The problem
Whenever a picture appears in the records, exclude it, and transcribe everything else exactly.

***** Data records *****

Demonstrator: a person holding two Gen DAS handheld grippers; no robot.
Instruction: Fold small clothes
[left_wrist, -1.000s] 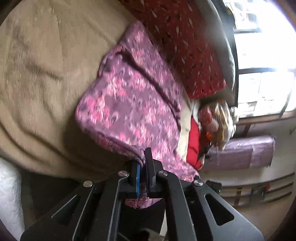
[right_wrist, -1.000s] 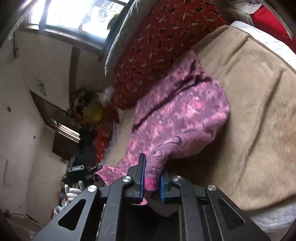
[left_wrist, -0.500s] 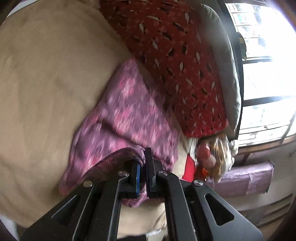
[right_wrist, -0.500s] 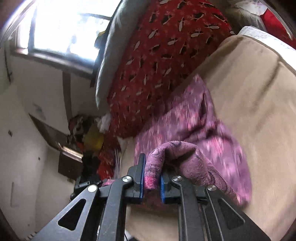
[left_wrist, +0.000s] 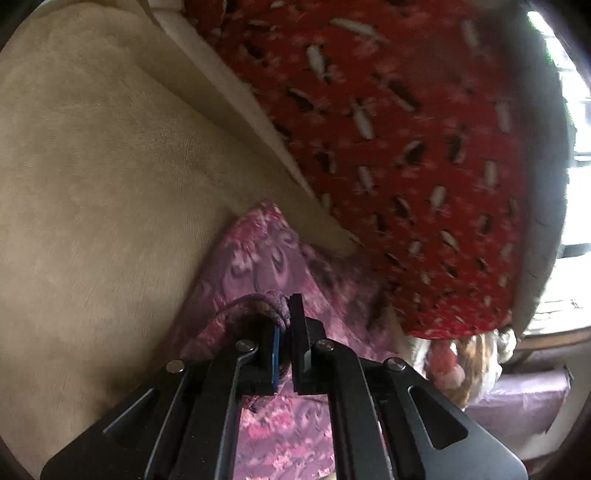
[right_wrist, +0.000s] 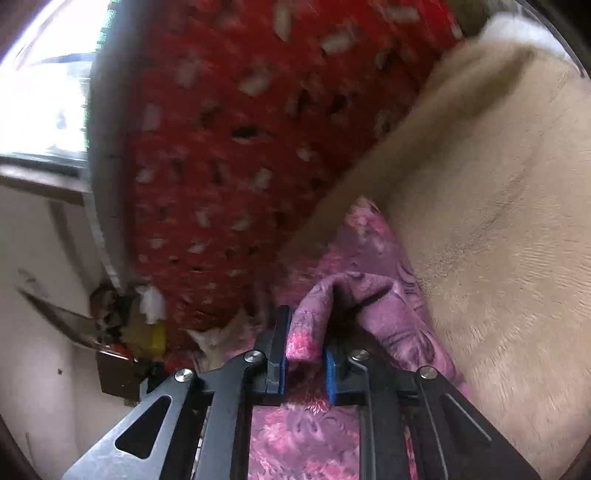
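Mid-fold: the left gripper (left_wrist: 283, 334) is clenched on a hem of the pink floral garment (left_wrist: 258, 254), low centre on the beige blanket (left_wrist: 92, 184); the right gripper (right_wrist: 306, 347) has just been opening, cloth still between its jaws. Next, judging by this, both corners get laid flat and released

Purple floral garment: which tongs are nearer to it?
Left, narrowly. The left tongs are shut on a bunched edge of the purple floral garment; the right tongs have just been opening, with a fold sitting loosely between their pads.

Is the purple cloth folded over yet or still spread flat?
Folded over: the purple cloth is doubled onto itself, its lifted edge between both grippers near the red cushion.
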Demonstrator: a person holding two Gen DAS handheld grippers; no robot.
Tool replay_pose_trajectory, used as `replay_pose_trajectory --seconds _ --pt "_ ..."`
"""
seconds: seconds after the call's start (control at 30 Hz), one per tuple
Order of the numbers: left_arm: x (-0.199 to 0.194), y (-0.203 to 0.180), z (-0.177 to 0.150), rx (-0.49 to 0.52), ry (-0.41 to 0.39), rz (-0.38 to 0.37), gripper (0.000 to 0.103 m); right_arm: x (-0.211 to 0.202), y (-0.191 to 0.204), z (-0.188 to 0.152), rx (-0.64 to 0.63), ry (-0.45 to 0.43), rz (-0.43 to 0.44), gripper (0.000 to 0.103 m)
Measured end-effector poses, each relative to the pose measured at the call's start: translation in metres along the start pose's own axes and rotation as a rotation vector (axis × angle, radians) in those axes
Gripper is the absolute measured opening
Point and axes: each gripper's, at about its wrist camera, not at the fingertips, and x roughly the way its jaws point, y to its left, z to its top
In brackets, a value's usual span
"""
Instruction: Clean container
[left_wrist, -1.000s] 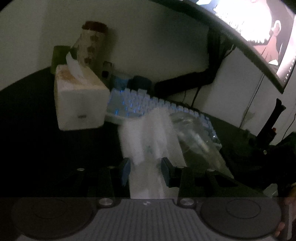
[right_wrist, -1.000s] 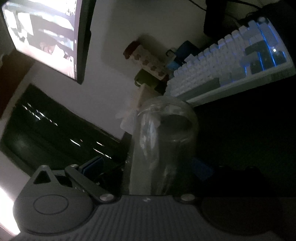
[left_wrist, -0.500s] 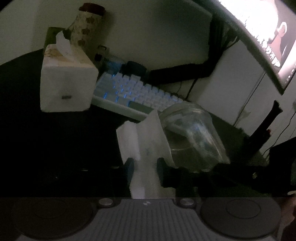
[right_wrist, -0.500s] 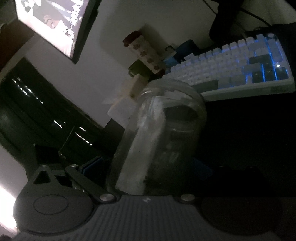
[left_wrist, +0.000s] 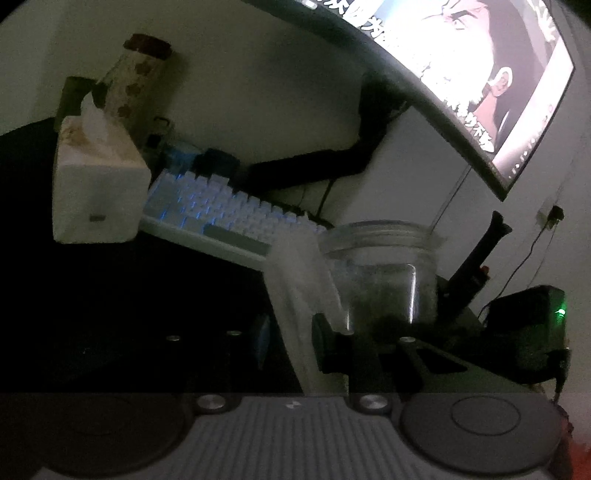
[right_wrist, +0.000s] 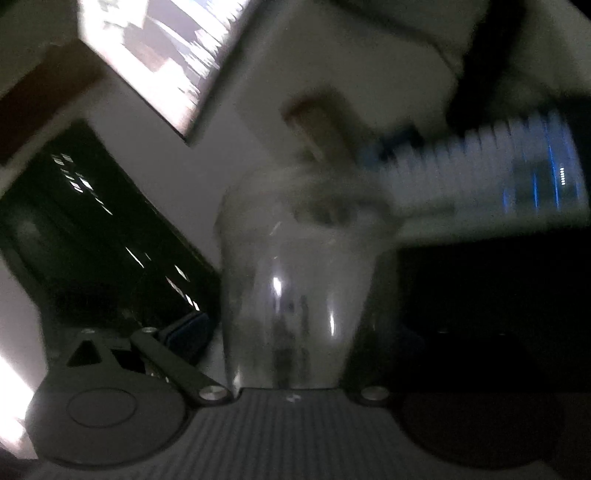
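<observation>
Left wrist view shows the clear plastic jar (left_wrist: 380, 266) standing nearly upright just right of centre, its long axis vertical and its open, threaded mouth pointing up toward the curved monitor (left_wrist: 461, 74). The jar is see-through, smeared and cloudy inside, with a bright streak of reflected light down its wall. Just left of it, touching its shoulder, a strip of white tissue (left_wrist: 299, 295) rises from the left gripper (left_wrist: 291, 343), whose jaws are pinched together on the tissue's lower part after closing further in the last second. Behind lie a white backlit keyboard (left_wrist: 221, 210), a white tissue box (left_wrist: 96, 184) and a patterned tube with a dark red cap (left_wrist: 133, 81). In the right wrist view, heavily blurred, the jar (right_wrist: 295, 288) fills the middle, base toward the camera and mouth pointing away toward the keyboard (right_wrist: 480, 170). The right gripper (right_wrist: 291, 332) is clamped around the jar's body, a blue-padded finger (right_wrist: 188, 328) against its left side.
</observation>
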Motion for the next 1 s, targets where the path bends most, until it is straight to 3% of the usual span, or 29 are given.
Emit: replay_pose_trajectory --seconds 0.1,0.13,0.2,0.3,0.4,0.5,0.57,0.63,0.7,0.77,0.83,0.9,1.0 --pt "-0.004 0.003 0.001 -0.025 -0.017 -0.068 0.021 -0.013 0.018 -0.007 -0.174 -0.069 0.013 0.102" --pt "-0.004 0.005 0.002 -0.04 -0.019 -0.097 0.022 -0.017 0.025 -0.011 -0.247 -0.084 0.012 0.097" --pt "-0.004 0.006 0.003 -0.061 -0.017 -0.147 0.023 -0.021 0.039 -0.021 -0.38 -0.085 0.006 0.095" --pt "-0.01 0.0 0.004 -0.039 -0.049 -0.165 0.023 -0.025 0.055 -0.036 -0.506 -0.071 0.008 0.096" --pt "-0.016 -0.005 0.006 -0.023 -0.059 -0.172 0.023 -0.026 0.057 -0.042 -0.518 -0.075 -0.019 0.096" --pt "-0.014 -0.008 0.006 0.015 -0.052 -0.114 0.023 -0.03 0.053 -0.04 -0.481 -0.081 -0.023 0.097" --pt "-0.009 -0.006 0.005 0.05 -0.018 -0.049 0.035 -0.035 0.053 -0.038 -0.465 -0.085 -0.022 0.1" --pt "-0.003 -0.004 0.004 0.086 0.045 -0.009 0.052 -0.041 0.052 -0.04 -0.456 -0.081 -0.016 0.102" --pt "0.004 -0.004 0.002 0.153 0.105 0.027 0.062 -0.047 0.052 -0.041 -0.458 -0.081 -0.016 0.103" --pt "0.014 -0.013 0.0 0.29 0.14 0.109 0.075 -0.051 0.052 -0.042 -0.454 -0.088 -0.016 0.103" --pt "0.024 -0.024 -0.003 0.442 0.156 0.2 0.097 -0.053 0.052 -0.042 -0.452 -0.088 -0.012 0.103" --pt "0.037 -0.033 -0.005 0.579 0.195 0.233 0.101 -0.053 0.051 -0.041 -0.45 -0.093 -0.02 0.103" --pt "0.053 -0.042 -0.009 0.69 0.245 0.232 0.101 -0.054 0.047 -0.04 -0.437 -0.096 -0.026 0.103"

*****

Exercise answer
Demonstrator: a person holding two Gen DAS handheld grippers; no robot.
Instruction: Fold small clothes
[left_wrist, -1.000s] 
[right_wrist, -1.000s] 
[left_wrist, -0.500s] 
[right_wrist, -0.500s] 
[left_wrist, +0.000s] 
[right_wrist, +0.000s] 
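Mid-fold: the left gripper (left_wrist: 283, 334) is clenched on a hem of the pink floral garment (left_wrist: 258, 254), low centre on the beige blanket (left_wrist: 92, 184); the right gripper (right_wrist: 306, 347) has just been opening, cloth still between its jaws. Next, judging by this, both corners get laid flat and released

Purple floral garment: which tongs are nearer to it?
Left, narrowly. The left tongs are shut on a bunched edge of the purple floral garment; the right tongs have just been opening, with a fold sitting loosely between their pads.

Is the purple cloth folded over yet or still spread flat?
Folded over: the purple cloth is doubled onto itself, its lifted edge between both grippers near the red cushion.
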Demonstrator: a person holding two Gen DAS handheld grippers; no robot.
Tool replay_pose_trajectory, used as `replay_pose_trajectory --seconds _ --pt "_ ..."`
"""
seconds: seconds after the call's start (control at 30 Hz), one per tuple
Order of the numbers: left_arm: x (-0.199 to 0.194), y (-0.203 to 0.180), z (-0.177 to 0.150), rx (-0.49 to 0.52), ry (-0.41 to 0.39), rz (-0.38 to 0.37), gripper (0.000 to 0.103 m); right_arm: x (-0.211 to 0.202), y (-0.191 to 0.204), z (-0.188 to 0.152), rx (-0.64 to 0.63), ry (-0.45 to 0.43), rz (-0.43 to 0.44), gripper (0.000 to 0.103 m)
Measured end-effector poses, each relative to the pose measured at the call's start: translation in metres along the start pose's own axes and rotation as a rotation vector (axis × angle, radians) in those axes
Gripper is the absolute measured opening
Point and axes: each gripper's, at about its wrist camera, not at the fingertips, and x roughly the way its jaws point, y to its left, z to its top
In brackets, a value's usual span
"""
Instruction: Clean container
[left_wrist, -1.000s] 
[right_wrist, -1.000s] 
[left_wrist, -0.500s] 
[right_wrist, -0.500s] 
[left_wrist, +0.000s] 
[right_wrist, +0.000s] 
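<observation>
Left wrist view shows the clear plastic jar (left_wrist: 380, 266) standing nearly upright just right of centre, its long axis vertical and its open, threaded mouth pointing up toward the curved monitor (left_wrist: 461, 74). The jar is see-through, smeared and cloudy inside, with a bright streak of reflected light down its wall. Just left of it, touching its shoulder, a strip of white tissue (left_wrist: 299, 295) rises from the left gripper (left_wrist: 291, 343), whose jaws are pinched together on the tissue's lower part after closing further in the last second. Behind lie a white backlit keyboard (left_wrist: 221, 210), a white tissue box (left_wrist: 96, 184) and a patterned tube with a dark red cap (left_wrist: 133, 81). In the right wrist view, heavily blurred, the jar (right_wrist: 295, 288) fills the middle, base toward the camera and mouth pointing away toward the keyboard (right_wrist: 480, 170). The right gripper (right_wrist: 291, 332) is clamped around the jar's body, a blue-padded finger (right_wrist: 188, 328) against its left side.
</observation>
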Motion for the next 1 s, targets where the path bends most, until it is straight to 3% of the usual span, or 29 are given.
Emit: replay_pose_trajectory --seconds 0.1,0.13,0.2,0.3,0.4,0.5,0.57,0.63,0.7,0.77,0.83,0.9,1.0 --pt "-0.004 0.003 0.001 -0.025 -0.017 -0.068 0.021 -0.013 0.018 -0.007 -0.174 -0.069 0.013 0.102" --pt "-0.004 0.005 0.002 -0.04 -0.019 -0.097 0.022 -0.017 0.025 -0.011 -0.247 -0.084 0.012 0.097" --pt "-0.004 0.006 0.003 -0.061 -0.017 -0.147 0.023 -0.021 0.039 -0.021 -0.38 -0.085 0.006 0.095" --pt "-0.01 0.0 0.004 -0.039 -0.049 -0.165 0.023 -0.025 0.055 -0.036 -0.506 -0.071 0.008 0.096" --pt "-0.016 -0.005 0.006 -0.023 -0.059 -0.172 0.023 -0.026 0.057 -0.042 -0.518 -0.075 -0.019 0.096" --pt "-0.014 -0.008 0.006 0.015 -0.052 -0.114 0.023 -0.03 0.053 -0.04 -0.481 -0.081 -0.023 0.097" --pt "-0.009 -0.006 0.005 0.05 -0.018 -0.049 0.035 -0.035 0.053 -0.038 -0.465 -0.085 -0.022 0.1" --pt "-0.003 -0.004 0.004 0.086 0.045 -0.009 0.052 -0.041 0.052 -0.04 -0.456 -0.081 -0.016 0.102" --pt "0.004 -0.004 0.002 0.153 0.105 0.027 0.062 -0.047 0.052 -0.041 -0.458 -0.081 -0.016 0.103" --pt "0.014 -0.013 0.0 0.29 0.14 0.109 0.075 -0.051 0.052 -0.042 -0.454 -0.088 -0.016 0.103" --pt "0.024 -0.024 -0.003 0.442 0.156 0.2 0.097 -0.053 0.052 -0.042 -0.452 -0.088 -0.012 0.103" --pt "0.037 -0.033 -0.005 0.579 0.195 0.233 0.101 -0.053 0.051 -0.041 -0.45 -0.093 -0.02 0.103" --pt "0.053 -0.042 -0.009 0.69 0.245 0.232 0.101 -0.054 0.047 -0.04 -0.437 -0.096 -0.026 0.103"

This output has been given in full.